15. April 2019, 21:00 Uhr
Das Reisen mit Wohnwagen oder Wohnmobil liegt im Trend. (Foto: dpa)

Wohnwagen und Wohnmobile erfreuen sich wachsender Beliebtheit – auch unter Langfingern. Die Polizei in Hessen registrierte zuletzt mehr Fälle von Diebstählen und einen Gesamtschaden von fast 900 000 Euro.

Allerdings sei die Zahl der betroffenen Fahrzeuge im Vergleich zu anderen hochwertigen Wagen sehr gering, teilte das Landeskriminalamt (LKA) in Wiesbaden mit. Im vergangenen Jahr wurden demnach 38 Wohnwagen und Wohnmobile gestohlen, zehn Jahren zuvor waren es 24.

Steigendes Freizeitinteresse

Eine abschließende Bewertung sei zwar nicht möglich, eine Ursache für die Entwicklung dürfte aber im steigenden Interesse an der Freizeitgestaltung mit Caravans liegen, erläuterte LKA-Sprecher Christoph Schulte. Die Zahl der Zulassungen sei in den vergangenen Jahren stark gestiegen.

Die Fahrzeuge liegen im Trend, die Branche kann steile Wachstumsraten vermelden. Anfang des Jahres teilte der Caravaning Industrie Verband mit, dass 2018 rund 71 000 Wohnwagen und Reisemobile in Deutschland neu zugelassen worden seien, ein Plus von 12,5 Prozent im Vergleich zum Vorjahr.

Kostspieliges Hobby

Ein durchaus kostspieliges Hobby, denn die Preise für Neufahrzeuge beginnen oftmals bereits im fünfstelligen Bereich und sind nach oben offen.

Die Lust am Camping auf vier Rädern bleibt auch Kriminellen nicht verborgen: »Aufgrund des steigenden Interesses an dieser Art der Freizeitgestaltung besteht eine entsprechende Nachfrage, die seitens der Straftäter bedient wird«, heißt es aus dem LKA.

Die Fahrzeuge würden gestohlen, um sie komplett weiterzuverkaufen oder auszuschlachten und die Einzelteile dann gewinnbringend zu veräußern.
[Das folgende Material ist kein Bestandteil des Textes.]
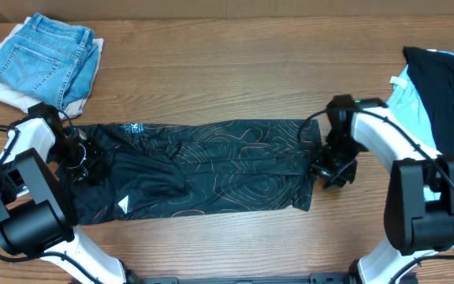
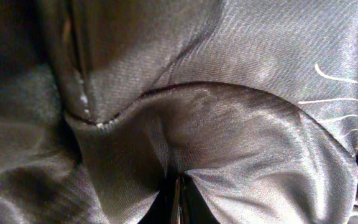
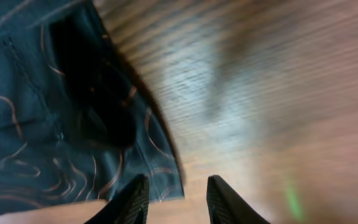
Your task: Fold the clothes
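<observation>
My jersey [image 1: 211, 162] lies in the middle of the worktop [image 1: 235, 63]. It is folded into a long black strip that runs from one arm to the other. Thin orange wavy lines cover it. A small pale blue print [image 1: 135, 127] sits near its top left edge, and a small white mark [image 1: 124, 205] lower down. Both are too small for me to read. My left pincer [image 1: 81, 158] is pinched tight on the shiny cloth at the left end. My right pincer [image 1: 331, 172] is open, just beside the right end, holding nothing. Blue jeans [image 1: 50, 59] lie at the far left, and a plain black garment [image 1: 448, 87] at the far right.
</observation>
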`<act>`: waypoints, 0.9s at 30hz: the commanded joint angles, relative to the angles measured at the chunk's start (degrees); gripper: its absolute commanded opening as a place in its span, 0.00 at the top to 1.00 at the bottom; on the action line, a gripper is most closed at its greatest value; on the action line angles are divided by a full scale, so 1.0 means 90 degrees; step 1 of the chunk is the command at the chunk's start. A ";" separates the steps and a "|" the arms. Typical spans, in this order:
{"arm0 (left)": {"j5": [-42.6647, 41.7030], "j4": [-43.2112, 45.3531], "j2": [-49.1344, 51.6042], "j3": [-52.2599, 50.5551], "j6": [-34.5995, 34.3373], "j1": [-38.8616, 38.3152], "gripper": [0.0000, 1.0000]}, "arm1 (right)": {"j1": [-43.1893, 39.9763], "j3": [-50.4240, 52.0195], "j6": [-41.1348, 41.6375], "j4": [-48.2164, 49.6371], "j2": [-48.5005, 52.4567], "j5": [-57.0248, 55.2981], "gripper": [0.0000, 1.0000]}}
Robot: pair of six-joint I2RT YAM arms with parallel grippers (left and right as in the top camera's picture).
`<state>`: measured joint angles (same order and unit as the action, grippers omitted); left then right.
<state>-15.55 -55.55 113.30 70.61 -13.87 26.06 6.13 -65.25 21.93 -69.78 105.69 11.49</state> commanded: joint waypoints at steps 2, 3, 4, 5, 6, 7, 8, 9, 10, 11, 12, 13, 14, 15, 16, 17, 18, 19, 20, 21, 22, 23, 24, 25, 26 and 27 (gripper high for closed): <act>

Keine hundertprozentige Sicherheit

Hinzu kommt der Diebstahl von Wertgegenständen aus den Fahrzeugen: »Auf Rastanlagen und Autobahnparkplätzen werden die Insassen von Reisemobilen und Caravans immer wieder bestohlen«, berichtet Cornelius Blanke, Sprecher des Automobilclubs ADAC in Hessen und Thüringen.

»Dabei nutzen die Täter oft die Schlaf- und Ruhezeiten aus, um unbemerkt in das Fahrzeuginnere einzudringen und Wertsachen zu entwenden.«

Caravan-Besitzer können einiges zur Diebstahlprävention tun. Auch wenn es keine hundertprozentige Sicherheit gebe – ein Campingplatz sei ohne Zweifel der sicherste Ort für Wohnwagen und Reisemobile. ADAC und Polizei raten außerdem zu technischen Sicherheitsmaßnahmen wie Zusatzschlösser oder Boxen für Wertgegenstände.